Work request
Look below for the line that has "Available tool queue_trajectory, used". Set down the lines from there through the line that has "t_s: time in", exactly as written.
[Dataset extract — start]
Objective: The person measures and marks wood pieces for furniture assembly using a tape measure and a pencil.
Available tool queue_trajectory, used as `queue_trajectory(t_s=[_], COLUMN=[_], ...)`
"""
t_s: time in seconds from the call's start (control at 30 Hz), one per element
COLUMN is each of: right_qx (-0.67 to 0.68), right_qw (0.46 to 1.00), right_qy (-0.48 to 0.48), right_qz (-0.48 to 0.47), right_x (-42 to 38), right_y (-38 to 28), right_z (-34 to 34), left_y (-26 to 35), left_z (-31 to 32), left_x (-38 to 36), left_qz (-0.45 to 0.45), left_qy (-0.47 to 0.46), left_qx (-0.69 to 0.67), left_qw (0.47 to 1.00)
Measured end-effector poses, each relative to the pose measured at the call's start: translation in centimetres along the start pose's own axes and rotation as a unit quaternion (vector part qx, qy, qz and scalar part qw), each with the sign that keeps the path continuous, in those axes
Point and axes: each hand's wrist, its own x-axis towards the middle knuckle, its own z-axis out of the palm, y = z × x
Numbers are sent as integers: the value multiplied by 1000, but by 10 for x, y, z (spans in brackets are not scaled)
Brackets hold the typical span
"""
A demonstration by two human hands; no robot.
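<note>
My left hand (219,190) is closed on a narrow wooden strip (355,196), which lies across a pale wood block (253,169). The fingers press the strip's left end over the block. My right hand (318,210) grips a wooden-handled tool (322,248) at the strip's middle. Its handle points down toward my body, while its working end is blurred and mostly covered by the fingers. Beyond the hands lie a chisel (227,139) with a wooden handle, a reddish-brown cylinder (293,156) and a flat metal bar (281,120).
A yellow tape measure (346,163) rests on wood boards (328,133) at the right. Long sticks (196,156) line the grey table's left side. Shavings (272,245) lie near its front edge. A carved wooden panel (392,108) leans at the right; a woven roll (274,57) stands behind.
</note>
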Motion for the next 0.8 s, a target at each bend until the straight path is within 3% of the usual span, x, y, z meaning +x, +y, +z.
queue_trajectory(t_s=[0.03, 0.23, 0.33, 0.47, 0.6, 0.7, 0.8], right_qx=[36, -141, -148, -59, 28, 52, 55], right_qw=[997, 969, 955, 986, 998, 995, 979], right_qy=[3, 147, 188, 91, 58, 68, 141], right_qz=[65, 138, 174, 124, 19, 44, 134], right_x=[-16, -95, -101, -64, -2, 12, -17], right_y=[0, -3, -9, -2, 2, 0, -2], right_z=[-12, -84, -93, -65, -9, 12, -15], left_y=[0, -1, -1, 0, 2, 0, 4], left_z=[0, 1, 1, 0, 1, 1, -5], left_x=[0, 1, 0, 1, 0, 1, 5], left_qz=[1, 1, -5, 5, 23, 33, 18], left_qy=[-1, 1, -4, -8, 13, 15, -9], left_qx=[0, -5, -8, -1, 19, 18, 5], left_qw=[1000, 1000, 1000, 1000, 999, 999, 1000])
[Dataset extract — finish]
Solution to this problem
Available tool queue_trajectory, used as `queue_trajectory(t_s=[_], COLUMN=[_], ...)`
"""
t_s: time in seconds from the call's start (control at 30 Hz), one per element

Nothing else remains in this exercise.